Problem details:
From the records below, copy every line that contains the word "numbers".

Records for this task:

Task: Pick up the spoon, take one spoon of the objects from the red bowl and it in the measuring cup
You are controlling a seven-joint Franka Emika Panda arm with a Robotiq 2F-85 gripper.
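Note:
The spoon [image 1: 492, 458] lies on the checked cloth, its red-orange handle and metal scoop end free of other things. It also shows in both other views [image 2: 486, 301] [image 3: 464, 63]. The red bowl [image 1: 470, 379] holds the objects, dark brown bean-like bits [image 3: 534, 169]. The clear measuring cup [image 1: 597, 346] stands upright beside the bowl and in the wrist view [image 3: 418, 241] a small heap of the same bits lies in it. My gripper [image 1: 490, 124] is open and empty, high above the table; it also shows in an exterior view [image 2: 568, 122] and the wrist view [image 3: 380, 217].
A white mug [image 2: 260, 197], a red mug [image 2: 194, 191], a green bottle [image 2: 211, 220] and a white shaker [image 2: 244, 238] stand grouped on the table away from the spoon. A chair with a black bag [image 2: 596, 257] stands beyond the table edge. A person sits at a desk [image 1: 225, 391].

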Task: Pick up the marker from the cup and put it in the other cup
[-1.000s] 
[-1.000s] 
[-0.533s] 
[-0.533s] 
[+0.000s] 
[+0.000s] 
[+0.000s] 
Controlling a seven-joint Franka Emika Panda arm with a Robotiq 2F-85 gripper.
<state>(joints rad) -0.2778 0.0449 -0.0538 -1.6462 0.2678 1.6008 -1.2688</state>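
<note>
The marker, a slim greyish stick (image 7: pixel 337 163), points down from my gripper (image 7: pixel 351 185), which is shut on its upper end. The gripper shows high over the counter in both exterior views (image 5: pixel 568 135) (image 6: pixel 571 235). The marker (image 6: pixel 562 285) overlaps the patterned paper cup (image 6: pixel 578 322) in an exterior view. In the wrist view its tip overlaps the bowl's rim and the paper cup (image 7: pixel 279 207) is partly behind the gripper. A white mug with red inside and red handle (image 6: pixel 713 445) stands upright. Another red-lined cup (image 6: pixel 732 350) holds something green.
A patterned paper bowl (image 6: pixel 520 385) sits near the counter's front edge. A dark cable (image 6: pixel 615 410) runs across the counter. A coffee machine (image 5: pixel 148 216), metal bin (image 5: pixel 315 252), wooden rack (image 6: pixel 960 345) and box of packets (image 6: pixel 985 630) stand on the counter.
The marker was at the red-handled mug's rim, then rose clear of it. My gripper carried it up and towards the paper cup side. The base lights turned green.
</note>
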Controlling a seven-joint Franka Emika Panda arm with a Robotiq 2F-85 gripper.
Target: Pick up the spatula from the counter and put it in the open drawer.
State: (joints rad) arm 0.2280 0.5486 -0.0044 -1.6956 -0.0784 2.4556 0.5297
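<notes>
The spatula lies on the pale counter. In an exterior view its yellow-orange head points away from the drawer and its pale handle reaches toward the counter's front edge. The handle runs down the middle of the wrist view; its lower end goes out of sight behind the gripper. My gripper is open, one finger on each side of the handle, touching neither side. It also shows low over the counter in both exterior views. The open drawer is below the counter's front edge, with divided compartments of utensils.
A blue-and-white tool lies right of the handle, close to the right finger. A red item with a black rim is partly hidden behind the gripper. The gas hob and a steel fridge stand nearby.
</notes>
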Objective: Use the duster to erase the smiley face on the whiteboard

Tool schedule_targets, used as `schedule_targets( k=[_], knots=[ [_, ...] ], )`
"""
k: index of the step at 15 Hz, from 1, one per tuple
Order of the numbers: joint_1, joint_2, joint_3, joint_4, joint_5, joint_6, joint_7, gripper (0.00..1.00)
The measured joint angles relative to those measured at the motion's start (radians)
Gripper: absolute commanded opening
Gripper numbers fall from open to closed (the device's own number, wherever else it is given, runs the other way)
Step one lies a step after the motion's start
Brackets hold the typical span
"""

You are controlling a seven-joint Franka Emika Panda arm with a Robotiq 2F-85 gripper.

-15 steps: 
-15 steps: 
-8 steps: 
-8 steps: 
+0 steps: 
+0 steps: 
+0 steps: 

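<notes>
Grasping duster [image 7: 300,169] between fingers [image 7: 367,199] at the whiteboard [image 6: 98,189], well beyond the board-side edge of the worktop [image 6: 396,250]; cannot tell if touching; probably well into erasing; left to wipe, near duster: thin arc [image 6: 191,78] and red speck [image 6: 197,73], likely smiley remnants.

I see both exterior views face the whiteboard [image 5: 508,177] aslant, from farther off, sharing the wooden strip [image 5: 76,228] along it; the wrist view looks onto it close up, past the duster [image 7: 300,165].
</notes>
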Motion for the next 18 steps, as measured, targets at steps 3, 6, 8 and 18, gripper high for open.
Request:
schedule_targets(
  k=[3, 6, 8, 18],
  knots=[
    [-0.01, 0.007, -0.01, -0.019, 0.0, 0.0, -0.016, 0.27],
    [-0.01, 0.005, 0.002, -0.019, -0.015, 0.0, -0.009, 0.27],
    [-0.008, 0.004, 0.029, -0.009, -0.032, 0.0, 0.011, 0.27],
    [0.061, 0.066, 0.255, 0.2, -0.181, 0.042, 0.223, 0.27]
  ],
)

Task solution:
Order of the numbers: joint_1, joint_2, joint_3, joint_4, joint_5, joint_6, joint_7, gripper (0.00..1.00)
Gripper numbers fall from open to closed (the device's own number, wherever else it is given, runs the other way)

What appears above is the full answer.